Zainul Abidin bin Mohamed Rasheed (born 17 March 1948) is a Singaporean diplomat, former politician and journalist. A former member of the governing People's Action Party (PAP), he was the Member of Parliament (MP) representing Eunos ward of Aljunied GRC between 2001 and 2011 and Cheng San GRC representing Punggol East ward from 1997 to 2001. 

He previously served as Senior Minister of State for Foreign Affairs between 2006 and 2011 and the Mayor of North East District from 2001 to 2009. He has been serving as Singapore Ambassador to the State of Kuwait and Special Envoy to the Middle East.

Education
Zainul attended Jalan Daud Primary School and Raffles Institution before graduating from the National University of Singapore where he majored in economics.
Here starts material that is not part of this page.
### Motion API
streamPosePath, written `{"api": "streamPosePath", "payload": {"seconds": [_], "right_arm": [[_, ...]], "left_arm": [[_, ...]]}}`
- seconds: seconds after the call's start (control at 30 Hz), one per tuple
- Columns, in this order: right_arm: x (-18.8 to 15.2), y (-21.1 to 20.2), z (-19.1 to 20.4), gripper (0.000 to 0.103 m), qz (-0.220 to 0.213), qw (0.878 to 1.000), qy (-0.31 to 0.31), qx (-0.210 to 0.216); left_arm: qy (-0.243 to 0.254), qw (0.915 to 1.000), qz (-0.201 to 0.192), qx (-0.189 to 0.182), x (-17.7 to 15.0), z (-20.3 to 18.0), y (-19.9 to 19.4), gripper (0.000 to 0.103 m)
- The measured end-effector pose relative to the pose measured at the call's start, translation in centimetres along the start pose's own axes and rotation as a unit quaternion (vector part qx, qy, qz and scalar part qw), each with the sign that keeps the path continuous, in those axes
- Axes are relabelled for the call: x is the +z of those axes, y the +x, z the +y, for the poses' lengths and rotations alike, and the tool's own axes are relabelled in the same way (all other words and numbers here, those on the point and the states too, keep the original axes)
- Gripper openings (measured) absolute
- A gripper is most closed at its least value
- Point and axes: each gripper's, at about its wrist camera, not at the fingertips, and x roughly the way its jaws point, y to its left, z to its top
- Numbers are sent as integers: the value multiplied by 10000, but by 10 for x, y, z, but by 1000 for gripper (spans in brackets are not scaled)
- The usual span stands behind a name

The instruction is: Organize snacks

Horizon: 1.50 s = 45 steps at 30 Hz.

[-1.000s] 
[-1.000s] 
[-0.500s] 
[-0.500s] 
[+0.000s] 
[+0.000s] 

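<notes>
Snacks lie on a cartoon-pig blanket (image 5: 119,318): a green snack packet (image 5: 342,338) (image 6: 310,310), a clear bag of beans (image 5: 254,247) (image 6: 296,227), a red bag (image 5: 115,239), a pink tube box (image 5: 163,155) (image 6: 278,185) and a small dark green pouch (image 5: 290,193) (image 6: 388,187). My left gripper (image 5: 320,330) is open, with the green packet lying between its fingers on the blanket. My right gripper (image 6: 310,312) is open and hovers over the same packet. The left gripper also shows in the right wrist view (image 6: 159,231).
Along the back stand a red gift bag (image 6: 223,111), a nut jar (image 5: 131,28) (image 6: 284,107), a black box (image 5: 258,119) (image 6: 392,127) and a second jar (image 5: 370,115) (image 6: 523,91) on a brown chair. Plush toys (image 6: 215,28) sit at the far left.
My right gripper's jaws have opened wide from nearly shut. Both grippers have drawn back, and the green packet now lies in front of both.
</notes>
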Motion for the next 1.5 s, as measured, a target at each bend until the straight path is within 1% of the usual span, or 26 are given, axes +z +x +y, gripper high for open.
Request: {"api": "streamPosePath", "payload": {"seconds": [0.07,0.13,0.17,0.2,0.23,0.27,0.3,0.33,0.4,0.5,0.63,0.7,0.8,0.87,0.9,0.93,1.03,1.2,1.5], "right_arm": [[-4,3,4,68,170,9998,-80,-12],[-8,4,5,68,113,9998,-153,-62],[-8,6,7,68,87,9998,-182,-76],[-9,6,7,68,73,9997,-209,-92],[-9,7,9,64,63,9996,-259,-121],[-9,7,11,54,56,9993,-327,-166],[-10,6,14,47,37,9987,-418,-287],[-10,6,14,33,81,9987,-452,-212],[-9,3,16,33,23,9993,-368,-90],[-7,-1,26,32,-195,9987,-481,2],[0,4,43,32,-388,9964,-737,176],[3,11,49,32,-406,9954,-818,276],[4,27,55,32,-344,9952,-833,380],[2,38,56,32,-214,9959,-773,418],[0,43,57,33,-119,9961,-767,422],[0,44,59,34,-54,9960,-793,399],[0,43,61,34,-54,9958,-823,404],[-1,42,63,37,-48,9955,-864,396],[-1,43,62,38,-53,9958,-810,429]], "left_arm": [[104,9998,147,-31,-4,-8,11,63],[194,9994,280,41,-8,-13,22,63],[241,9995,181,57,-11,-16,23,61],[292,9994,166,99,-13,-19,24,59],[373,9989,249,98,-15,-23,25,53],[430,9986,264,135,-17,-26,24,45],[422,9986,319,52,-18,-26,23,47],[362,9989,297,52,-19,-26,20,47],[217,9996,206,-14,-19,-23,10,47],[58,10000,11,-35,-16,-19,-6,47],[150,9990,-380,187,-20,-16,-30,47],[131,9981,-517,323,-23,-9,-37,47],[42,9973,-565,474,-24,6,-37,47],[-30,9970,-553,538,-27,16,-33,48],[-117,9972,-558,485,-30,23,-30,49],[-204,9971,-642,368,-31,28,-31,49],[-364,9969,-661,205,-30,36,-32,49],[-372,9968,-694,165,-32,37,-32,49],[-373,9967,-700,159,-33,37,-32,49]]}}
He was also awarded the Gold Outstanding Young Singaporean Award in 1974.

Career

Journalistic career 
Zainul Abidin was a journalist with Singapore Press Holdings between 1976 and 1996, working as an editor for the Asia News Bulletin, Berita Harian and The Sunday Times, and then Associate Editor of The Straits Times, before being seconded to the government sector.

Political career 
Zainul Abidin first stood for the 1997 Singapore general elections under the People's Action Party (PAP) under Cheng San Group Representation Constituency (GRC), against the Workers' Party (WP), whose notable candidates were J. B. Jeyaratnam and Tang Liang Hong. The PAP won that constituency.

Zainul Abidin was appointed Senior Parliamentary Secretary for the Ministry of Foreign Affairs from 1998 – 2001. 

Zainul Abidin later moved to Aljunied GRC for the 2001 general elections where there is a walkover. He was then appointed Minister of State for the Ministry of Foreign Affairs in 2004. 

He remained in Aljunied GRC for the 2006 general elections where the WP also contested in the ward. The PAP team won the elections with 56.09% of the votes. He was subsequently given a Senior Minister of State role in 2006 to 2011.

He also held the post of Mayor of the Northeast Community Development Council from 2001 to 2008.

In the 2011 general elections, Zainul Abidin was part of the PAP team which lost Aljunied GRC to the WP. In a post-election interview, he suggested that Lee Kuan Yew's remarks on Malays, Muslims and integration in his book, Hard Truths to Keep Singapore Going, may have had some influence over the Malay votes, and "many were hurt by those remarks and remain so."

Corporate and public service appointments 
Zainul Abidin was a member of the  Majlis Ugama Islam Singapura (MUIS) from 1986 to 1988. He then served in Mendaki from 1990 to 1993.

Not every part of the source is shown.